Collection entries
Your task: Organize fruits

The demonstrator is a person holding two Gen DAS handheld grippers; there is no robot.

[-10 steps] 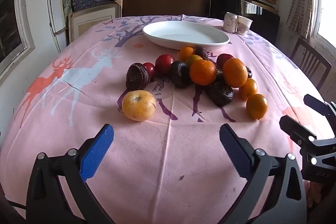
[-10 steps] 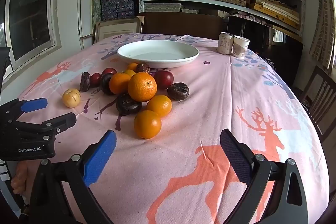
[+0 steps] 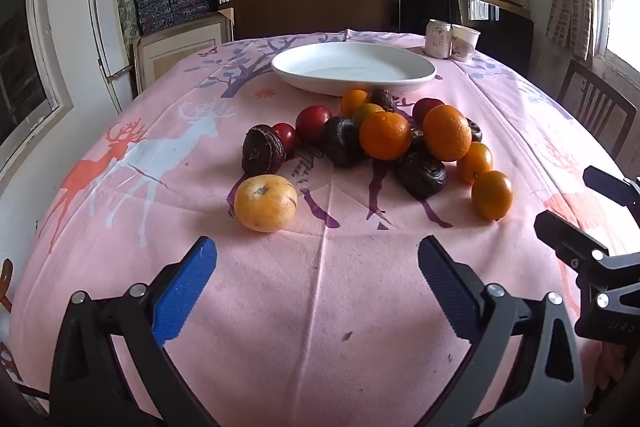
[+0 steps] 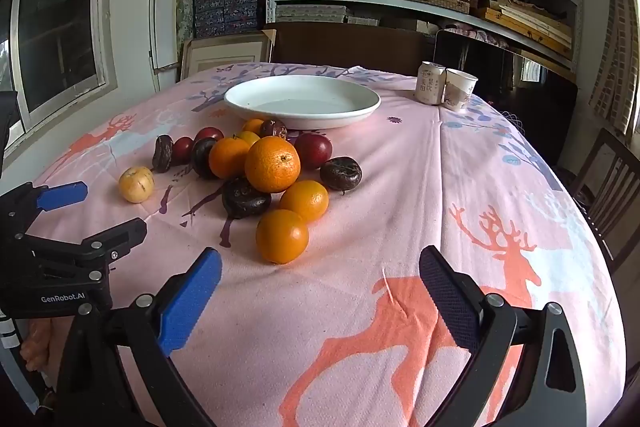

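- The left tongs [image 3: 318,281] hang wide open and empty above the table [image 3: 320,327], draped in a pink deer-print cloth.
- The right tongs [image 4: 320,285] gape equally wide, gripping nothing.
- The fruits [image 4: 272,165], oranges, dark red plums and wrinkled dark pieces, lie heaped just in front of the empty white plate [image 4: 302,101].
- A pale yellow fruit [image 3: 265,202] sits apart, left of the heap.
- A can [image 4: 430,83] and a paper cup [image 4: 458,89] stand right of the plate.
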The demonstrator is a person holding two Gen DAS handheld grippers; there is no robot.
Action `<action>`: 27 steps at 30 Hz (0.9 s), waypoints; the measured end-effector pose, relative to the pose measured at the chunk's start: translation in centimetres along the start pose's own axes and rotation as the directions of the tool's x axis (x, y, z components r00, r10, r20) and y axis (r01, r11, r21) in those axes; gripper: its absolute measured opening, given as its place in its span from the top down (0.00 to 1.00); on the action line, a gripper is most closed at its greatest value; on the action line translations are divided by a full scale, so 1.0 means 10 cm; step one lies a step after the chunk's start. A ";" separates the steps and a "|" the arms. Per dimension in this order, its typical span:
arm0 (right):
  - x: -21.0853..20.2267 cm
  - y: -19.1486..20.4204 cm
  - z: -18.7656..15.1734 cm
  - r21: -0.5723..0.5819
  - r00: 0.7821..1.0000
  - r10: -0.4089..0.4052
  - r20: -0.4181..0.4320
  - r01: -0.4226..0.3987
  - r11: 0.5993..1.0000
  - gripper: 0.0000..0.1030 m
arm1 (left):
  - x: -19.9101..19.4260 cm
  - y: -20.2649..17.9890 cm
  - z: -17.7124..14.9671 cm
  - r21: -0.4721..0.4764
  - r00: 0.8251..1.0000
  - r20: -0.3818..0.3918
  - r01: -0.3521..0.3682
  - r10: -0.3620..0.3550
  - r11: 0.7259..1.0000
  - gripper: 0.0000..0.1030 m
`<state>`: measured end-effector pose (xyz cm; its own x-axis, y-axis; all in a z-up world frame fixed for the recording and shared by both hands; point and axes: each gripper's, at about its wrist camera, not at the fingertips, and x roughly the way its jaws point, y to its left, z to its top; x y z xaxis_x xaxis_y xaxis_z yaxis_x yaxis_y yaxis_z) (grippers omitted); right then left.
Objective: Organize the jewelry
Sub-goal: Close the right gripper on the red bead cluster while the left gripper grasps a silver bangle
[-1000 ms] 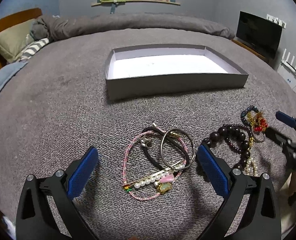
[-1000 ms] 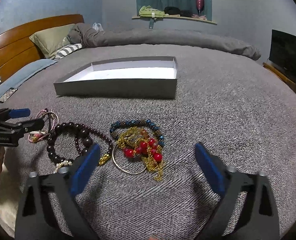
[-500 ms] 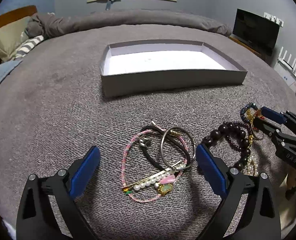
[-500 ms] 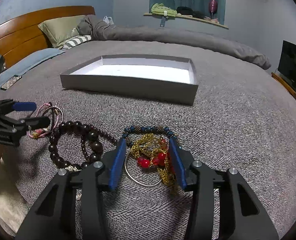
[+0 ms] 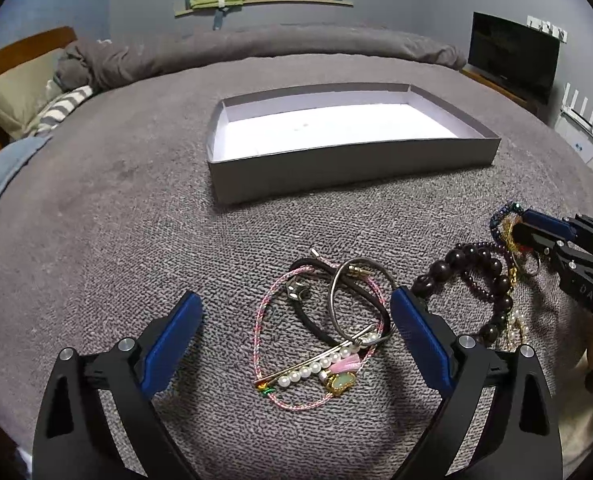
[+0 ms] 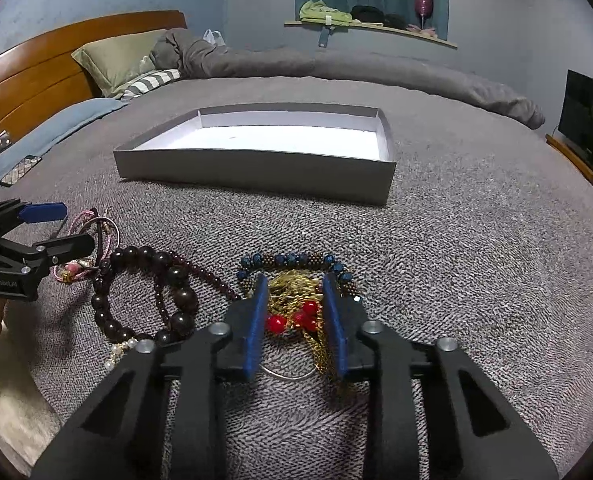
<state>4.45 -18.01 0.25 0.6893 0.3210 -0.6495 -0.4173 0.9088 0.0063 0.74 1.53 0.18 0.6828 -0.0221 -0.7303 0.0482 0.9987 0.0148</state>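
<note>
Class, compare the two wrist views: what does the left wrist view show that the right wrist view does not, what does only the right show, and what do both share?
Only the left wrist view shows the pearl hair clip, the black hair tie and the white router. Only the right wrist view shows the red beads between the right tongs, and the phone on the blue blanket. Both show the gray box, the dark bead bracelet, the left tongs and the television.
</note>
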 end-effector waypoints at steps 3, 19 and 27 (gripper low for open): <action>-0.04 -0.01 0.00 0.005 1.000 0.011 0.015 -0.011 1.000 0.88 | -0.05 0.01 0.00 -0.007 1.000 0.016 0.011 -0.011 1.000 0.09; -0.33 -0.07 0.01 0.018 0.989 0.071 0.132 -0.074 0.997 0.98 | -0.08 -0.11 -0.03 0.036 0.994 -0.015 0.105 -0.105 0.994 0.65; -0.36 -0.14 0.04 0.049 0.987 0.080 0.141 -0.087 0.995 1.00 | -0.06 -0.13 -0.04 0.056 0.995 -0.012 0.095 -0.094 0.994 0.94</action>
<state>2.79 -20.33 2.93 0.7306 0.4268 -0.5330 -0.4462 0.8893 0.1004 0.01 0.29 0.29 0.6664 -0.1158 -0.7366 0.1537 0.9880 -0.0162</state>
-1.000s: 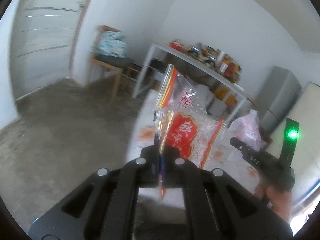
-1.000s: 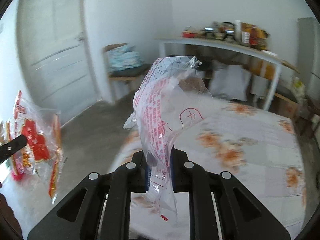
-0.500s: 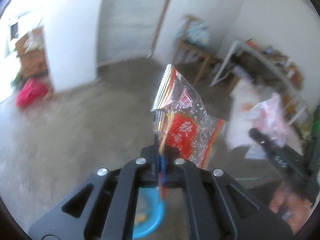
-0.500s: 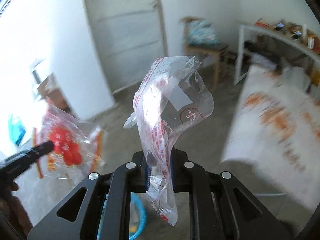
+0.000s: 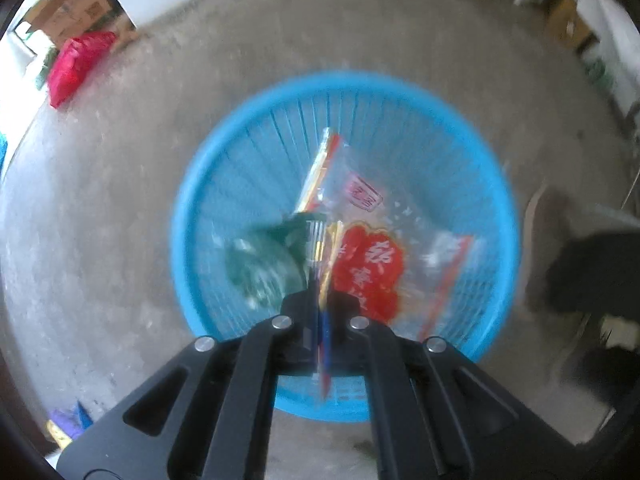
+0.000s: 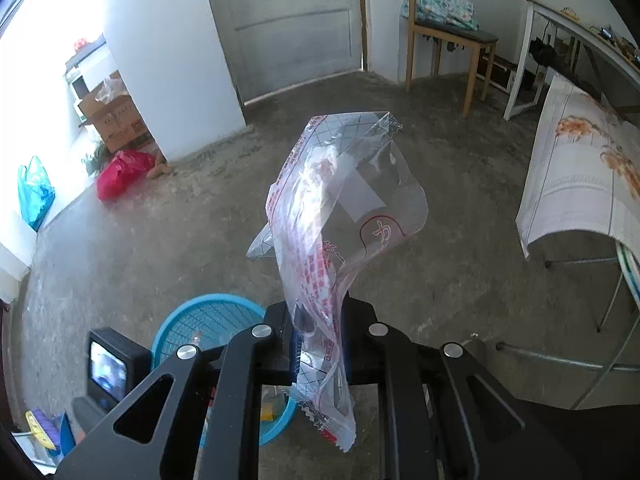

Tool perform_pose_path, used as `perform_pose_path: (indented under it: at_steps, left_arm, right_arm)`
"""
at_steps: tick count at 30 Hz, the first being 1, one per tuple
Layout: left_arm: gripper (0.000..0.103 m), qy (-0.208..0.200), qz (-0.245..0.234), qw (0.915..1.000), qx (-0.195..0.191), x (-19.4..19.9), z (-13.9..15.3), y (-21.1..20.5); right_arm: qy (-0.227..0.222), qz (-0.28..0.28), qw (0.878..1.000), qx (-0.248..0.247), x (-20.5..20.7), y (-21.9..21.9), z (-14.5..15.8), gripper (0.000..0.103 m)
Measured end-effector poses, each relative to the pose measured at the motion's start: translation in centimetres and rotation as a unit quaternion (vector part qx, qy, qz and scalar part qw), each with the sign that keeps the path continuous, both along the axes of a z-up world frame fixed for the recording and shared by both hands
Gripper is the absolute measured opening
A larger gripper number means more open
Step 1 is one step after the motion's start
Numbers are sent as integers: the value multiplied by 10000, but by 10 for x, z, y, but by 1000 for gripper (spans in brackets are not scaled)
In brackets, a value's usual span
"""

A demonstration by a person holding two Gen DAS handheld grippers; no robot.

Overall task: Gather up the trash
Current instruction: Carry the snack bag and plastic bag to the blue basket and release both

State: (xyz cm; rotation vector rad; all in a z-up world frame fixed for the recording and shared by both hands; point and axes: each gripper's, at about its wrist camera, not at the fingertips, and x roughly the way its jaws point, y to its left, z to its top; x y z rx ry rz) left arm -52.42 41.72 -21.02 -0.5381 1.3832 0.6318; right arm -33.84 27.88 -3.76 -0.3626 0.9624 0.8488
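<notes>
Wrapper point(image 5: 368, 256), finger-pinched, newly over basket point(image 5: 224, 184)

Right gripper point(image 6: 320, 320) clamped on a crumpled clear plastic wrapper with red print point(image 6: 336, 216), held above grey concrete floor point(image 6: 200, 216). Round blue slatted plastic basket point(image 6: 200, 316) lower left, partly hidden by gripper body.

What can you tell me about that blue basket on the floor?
The blue basket is round, of what looks like plastic, with thin ribs fanning out from its middle and a smooth rim. It stands upright on the bare concrete floor. A dark green wrapper lies inside. The left gripper, shut on a red-printed clear snack bag, points down into it. In the right wrist view the basket shows partly hidden behind the gripper.
</notes>
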Motion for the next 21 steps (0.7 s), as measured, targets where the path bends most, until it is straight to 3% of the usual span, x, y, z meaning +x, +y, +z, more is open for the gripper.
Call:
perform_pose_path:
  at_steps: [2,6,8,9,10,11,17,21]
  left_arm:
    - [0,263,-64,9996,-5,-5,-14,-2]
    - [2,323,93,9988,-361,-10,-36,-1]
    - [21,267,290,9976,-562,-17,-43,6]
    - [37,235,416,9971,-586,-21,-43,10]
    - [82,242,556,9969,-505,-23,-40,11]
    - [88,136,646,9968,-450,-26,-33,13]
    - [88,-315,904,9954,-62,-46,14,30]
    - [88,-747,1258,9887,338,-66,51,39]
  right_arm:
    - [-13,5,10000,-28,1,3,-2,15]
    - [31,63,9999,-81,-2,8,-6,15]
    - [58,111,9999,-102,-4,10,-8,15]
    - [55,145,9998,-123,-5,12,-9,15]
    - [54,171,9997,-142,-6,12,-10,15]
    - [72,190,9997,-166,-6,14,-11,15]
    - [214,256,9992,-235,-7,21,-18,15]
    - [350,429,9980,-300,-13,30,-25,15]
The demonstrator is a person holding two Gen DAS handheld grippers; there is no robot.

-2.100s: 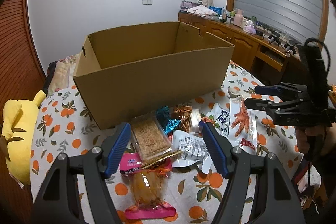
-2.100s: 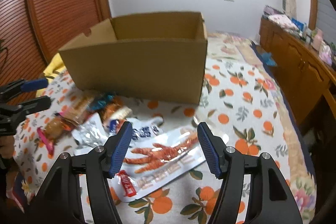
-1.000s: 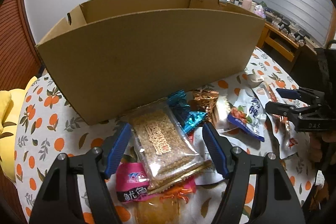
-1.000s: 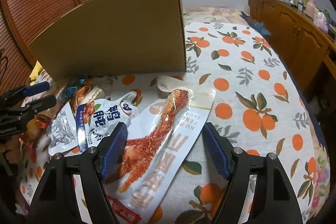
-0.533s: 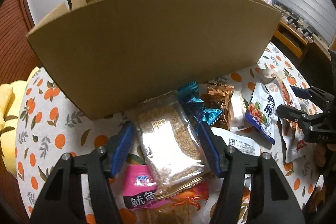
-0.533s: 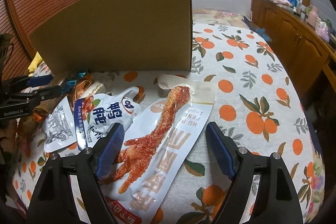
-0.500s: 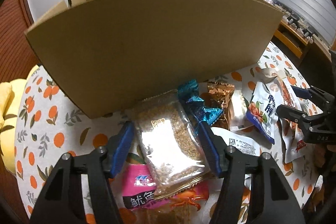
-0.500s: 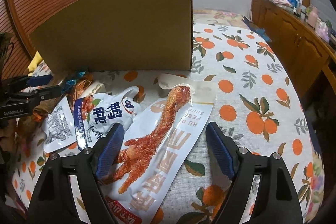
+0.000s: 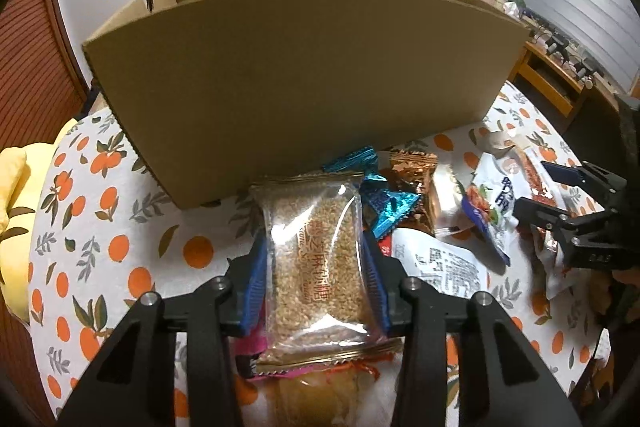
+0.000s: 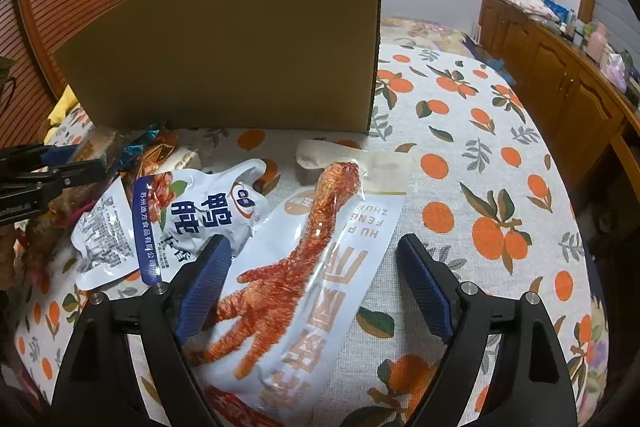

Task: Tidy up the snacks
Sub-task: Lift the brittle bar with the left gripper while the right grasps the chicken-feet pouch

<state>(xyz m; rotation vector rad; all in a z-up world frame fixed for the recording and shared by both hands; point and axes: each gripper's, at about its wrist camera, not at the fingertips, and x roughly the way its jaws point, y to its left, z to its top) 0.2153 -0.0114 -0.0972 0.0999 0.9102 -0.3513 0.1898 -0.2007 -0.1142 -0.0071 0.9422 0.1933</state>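
the clear plastic pack of sesame brittle [image 9: 316, 259] lies on top of the snack pile just in front of the big open brown cardboard box [image 9: 304, 83], and the left gripper [image 9: 316, 263], whose jaws have just been closing, has its blue pads clamped on the pack's two long sides. risk: slick crinkly film could slide out on the lift, or drag the pink packet [image 9: 250, 349] underneath along. right gripper [image 10: 316, 283], angled down, jaws spread wide and just been opening, straddles the white chicken-foot pouch [image 10: 320, 291] on the orange-print tablecloth [image 10: 480, 187] without pressing it.
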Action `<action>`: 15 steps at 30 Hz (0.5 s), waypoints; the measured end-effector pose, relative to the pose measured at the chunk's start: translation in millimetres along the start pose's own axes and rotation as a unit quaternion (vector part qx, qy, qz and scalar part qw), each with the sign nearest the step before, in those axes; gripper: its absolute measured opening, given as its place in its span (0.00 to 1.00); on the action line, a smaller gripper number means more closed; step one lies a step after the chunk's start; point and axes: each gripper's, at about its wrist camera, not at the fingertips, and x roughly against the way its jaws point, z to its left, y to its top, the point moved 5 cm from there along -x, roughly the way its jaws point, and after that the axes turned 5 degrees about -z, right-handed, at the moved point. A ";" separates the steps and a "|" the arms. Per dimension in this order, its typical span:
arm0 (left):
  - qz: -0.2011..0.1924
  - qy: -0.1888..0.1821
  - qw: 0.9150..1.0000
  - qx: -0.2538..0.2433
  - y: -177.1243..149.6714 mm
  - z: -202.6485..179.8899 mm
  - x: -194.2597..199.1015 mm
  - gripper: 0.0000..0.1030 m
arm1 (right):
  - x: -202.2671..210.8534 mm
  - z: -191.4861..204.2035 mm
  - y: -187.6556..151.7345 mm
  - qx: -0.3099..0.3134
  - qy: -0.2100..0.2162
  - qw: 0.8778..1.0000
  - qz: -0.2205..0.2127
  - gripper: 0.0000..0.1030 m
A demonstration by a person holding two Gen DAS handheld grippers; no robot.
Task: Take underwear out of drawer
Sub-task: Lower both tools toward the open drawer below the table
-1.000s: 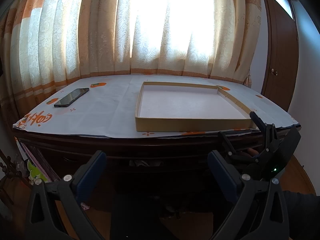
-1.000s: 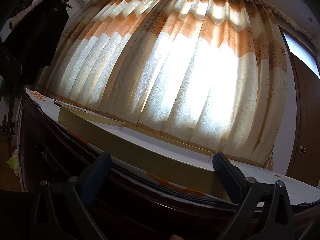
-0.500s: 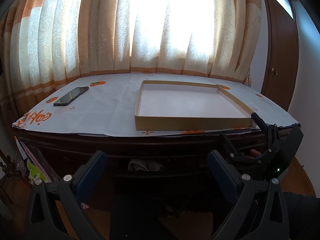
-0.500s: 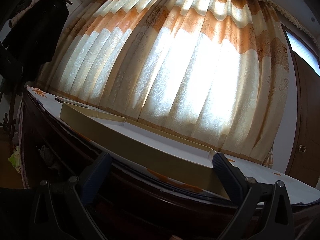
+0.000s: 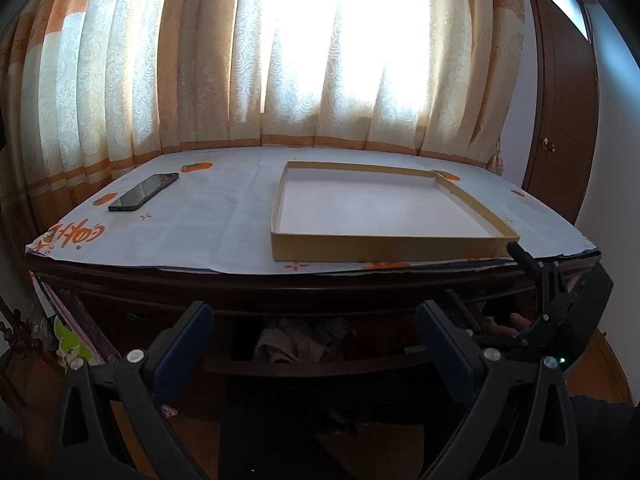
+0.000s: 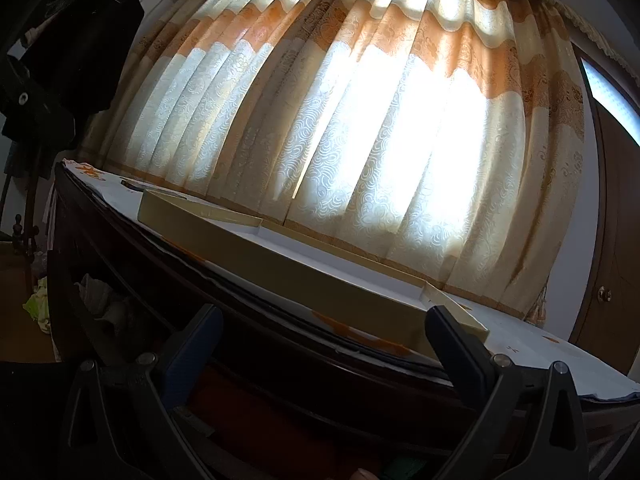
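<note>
The drawer [image 5: 320, 344] under the tabletop [image 5: 208, 220] stands partly open, so the reach-in comes next. The underwear [image 5: 292, 340], a crumpled pale-brown bundle, lies in its shadowed middle. The left gripper [image 5: 314, 334] hovers before it, fingers apart; the right gripper [image 6: 324, 336] sits at the drawer's right end, fingers also spread and empty.

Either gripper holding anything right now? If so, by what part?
Nothing held. The left gripper is open, facing the open drawer and the underwear; the right gripper is open too.
</note>
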 end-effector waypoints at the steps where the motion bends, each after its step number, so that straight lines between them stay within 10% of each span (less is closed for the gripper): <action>1: 0.000 0.000 1.000 0.000 -0.1 0.1 -0.1 1.00 | 1.4 -0.4 0.3 0.000 0.001 1.000 0.001 0.99; 15: 0.002 0.002 1.000 0.006 1.8 7.9 -1.9 1.00 | 17.9 -5.3 4.9 -0.021 0.014 0.999 0.026 0.99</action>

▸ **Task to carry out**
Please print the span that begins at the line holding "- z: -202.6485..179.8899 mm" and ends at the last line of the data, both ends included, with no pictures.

▸ **Result of the task**
  - z: -202.6485..179.8899 mm
  - x: -194.2597..199.1015 mm
  - gripper: 0.0000..0.1030 m
arm1 (right):
  - x: -202.2671..210.8534 mm
  - z: -191.4861..204.2035 mm
  - y: -187.6556..151.7345 mm
  - qx: -0.3099..0.3134
  - qy: -0.2100..0.2162
  - qw: 0.8778..1.0000
  - qz: -0.2205..0.2127
  - gripper: 0.0000..0.1030 m
A demonstration by a person holding two Gen DAS handheld grippers; no robot.
Task: Take underwear out of drawer
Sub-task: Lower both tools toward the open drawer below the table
-1.000s: 
-1.000s: 
-0.500s: 
-0.500s: 
+0.000s: 
+0.000s: 
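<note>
The drawer [image 5: 320, 344] under the tabletop [image 5: 208, 220] stands partly open, so the reach-in comes next. The underwear [image 5: 292, 340], a crumpled pale-brown bundle, lies in its shadowed middle. The left gripper [image 5: 314, 334] hovers before it, fingers apart; the right gripper [image 6: 324, 336] sits at the drawer's right end, fingers also spread and empty.

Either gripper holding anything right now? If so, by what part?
Nothing held. The left gripper is open, facing the open drawer and the underwear; the right gripper is open too.
</note>
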 end-effector waypoints at the steps where the motion bends, each after its step number, so that straight lines between them stay within 10% of each span (less is closed for the gripper): <action>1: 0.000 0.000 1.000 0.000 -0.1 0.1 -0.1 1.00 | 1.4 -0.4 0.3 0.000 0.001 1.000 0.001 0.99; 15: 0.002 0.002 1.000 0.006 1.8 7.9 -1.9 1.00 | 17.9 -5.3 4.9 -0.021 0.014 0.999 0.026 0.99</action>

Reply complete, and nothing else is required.